— WORK REQUEST —
Set down word for word the lines that begin the entries and run through the line containing "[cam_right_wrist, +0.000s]". Give nothing further.

— RECORDS PROVIDED —
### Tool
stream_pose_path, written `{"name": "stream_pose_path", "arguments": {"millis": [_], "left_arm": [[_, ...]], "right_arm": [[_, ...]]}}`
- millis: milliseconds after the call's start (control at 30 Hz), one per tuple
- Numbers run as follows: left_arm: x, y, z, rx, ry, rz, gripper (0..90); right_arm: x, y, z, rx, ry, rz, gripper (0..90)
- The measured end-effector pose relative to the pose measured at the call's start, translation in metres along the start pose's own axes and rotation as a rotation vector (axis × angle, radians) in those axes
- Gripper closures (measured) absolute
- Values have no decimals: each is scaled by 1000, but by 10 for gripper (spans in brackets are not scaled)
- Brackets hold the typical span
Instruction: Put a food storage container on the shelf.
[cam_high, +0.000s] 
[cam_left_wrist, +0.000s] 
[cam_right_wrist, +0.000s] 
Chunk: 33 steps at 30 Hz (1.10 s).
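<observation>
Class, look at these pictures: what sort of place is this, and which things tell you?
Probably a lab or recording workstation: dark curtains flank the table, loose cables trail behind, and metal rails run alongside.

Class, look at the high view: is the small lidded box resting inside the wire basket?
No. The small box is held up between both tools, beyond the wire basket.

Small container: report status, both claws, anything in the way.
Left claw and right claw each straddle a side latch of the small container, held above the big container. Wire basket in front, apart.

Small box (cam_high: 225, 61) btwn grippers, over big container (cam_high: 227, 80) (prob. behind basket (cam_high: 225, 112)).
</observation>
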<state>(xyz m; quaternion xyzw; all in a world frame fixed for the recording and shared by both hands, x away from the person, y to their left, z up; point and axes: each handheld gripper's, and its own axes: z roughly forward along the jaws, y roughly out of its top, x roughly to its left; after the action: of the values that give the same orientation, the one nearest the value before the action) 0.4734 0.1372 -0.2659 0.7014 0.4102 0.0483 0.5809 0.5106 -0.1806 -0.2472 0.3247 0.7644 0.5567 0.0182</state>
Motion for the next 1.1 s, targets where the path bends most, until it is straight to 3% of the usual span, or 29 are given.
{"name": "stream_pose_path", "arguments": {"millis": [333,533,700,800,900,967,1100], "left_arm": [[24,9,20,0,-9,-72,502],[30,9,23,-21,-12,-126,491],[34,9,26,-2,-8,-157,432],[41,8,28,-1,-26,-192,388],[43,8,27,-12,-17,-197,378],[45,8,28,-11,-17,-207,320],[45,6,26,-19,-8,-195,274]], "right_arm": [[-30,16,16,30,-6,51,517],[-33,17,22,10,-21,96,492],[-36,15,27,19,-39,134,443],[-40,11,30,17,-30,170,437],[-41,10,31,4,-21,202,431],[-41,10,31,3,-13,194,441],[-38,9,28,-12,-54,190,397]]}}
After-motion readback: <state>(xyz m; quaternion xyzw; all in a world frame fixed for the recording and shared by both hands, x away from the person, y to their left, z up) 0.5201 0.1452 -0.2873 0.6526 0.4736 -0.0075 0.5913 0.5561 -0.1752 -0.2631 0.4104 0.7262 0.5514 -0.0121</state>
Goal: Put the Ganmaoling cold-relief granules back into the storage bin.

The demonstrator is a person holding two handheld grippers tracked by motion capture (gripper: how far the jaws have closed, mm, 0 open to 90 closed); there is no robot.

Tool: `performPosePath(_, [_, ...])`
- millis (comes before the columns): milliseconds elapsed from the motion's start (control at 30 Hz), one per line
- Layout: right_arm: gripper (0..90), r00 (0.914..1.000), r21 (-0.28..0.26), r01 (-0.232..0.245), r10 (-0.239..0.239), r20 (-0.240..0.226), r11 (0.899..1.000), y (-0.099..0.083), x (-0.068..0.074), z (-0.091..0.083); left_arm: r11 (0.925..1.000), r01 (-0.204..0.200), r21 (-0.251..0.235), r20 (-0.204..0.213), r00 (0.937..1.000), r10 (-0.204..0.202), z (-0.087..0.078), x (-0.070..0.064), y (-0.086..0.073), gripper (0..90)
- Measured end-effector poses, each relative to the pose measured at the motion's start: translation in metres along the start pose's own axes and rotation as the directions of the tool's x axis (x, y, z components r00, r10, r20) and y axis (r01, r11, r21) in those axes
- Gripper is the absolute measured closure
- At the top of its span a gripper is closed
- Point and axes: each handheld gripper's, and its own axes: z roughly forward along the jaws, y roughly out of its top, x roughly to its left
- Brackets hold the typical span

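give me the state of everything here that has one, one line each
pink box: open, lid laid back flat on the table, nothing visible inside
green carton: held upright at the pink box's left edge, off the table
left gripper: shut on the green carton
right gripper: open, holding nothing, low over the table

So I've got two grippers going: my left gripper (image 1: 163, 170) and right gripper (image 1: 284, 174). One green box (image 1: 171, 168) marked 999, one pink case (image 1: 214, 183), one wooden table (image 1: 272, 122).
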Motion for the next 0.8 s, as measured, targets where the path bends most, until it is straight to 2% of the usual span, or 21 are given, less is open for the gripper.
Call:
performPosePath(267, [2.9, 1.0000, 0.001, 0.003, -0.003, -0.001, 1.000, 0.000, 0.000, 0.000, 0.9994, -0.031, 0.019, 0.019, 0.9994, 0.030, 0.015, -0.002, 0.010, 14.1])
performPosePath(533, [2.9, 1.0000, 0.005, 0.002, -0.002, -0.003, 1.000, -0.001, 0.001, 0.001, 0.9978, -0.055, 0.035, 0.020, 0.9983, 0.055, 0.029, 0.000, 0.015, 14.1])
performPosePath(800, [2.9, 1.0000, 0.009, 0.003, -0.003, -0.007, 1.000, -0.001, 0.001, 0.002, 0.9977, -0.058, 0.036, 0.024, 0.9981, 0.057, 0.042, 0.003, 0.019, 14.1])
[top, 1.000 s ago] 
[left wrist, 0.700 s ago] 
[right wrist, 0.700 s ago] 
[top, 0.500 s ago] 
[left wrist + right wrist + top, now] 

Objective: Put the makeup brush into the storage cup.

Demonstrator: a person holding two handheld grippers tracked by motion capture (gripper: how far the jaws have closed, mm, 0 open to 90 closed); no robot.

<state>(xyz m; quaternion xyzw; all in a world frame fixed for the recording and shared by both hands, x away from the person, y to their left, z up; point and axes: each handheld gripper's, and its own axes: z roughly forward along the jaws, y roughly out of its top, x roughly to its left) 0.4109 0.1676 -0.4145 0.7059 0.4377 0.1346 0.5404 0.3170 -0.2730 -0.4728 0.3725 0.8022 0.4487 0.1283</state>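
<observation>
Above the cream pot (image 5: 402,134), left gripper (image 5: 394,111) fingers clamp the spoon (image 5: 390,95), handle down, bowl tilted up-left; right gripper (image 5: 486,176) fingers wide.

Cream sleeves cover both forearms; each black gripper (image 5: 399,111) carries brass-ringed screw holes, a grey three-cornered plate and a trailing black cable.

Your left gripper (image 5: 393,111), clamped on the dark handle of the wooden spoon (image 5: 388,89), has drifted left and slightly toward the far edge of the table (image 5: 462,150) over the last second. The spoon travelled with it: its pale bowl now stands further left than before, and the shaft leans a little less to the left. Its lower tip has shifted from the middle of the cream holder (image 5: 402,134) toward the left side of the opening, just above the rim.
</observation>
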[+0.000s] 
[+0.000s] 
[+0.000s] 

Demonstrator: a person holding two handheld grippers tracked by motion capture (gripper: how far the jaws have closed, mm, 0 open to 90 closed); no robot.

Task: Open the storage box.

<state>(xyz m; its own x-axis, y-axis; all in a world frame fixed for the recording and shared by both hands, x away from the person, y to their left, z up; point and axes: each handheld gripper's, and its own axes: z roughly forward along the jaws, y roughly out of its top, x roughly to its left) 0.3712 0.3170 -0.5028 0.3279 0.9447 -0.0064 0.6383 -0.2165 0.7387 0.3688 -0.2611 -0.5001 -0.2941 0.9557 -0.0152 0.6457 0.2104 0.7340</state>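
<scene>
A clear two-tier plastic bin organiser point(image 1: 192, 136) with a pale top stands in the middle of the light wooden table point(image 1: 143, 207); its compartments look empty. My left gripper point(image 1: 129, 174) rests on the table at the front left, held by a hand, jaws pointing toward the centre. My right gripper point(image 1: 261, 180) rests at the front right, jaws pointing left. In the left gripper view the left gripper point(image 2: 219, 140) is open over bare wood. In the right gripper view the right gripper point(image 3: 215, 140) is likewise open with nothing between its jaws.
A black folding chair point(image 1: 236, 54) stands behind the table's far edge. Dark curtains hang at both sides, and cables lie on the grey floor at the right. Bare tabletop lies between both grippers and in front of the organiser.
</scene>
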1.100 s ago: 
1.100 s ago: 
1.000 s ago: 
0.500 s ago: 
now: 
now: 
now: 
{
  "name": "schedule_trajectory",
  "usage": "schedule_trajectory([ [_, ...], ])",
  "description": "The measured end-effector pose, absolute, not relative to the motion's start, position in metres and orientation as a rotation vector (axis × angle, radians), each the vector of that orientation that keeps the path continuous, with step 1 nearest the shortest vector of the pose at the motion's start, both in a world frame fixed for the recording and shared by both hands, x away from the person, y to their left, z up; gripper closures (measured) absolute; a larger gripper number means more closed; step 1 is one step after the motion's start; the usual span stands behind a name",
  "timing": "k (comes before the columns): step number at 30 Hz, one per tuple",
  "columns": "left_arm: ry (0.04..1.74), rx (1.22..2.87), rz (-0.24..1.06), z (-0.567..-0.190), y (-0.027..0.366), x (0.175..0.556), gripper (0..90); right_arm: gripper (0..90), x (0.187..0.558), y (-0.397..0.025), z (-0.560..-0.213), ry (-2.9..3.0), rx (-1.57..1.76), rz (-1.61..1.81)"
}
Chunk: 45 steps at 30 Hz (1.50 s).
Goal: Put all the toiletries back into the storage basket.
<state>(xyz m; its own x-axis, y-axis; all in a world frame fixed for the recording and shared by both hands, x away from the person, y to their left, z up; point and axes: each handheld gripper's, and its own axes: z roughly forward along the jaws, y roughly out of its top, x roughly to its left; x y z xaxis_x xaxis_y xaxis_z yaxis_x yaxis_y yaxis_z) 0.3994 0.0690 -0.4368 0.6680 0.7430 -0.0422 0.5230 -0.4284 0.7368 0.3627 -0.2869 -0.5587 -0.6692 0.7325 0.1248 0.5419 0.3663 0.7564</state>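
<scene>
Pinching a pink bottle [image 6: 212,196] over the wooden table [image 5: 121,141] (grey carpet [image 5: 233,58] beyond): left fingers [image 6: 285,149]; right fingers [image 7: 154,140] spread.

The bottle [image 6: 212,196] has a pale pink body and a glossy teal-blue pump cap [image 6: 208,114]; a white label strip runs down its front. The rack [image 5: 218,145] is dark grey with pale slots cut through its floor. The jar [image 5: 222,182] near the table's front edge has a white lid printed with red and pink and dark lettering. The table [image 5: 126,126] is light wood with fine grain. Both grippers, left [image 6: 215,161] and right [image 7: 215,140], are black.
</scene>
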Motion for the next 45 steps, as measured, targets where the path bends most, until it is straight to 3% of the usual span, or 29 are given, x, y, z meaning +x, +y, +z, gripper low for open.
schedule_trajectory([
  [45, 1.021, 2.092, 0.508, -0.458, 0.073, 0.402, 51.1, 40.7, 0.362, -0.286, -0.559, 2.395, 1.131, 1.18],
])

— EXPECTED ANSWER —
### Tool
stream_pose_path, written `{"name": "stream_pose_path", "arguments": {"millis": [_], "left_arm": [[_, ...]], "right_arm": [[_, ...]]}}`
- millis: milliseconds after the call's start (control at 30 Hz), one per tuple
- Numbers run as follows: left_arm: x, y, z, rx, ry, rz, gripper (0..90); right_arm: x, y, z, rx, ry, rz, gripper (0..90)
- The measured end-effector pose relative to the pose measured at the call's start, translation in metres along the start pose's own axes and rotation as a rotation vector (axis × angle, radians) in those axes
- Gripper closures (measured) absolute
- Values have no decimals: each is scaled by 1000, but by 10 for gripper (spans in brackets are not scaled)
- Brackets hold the typical span
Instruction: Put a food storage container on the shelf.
[cam_high, +0.000s] 
[cam_left_wrist, +0.000s] 
[cam_right_wrist, +0.000s] 

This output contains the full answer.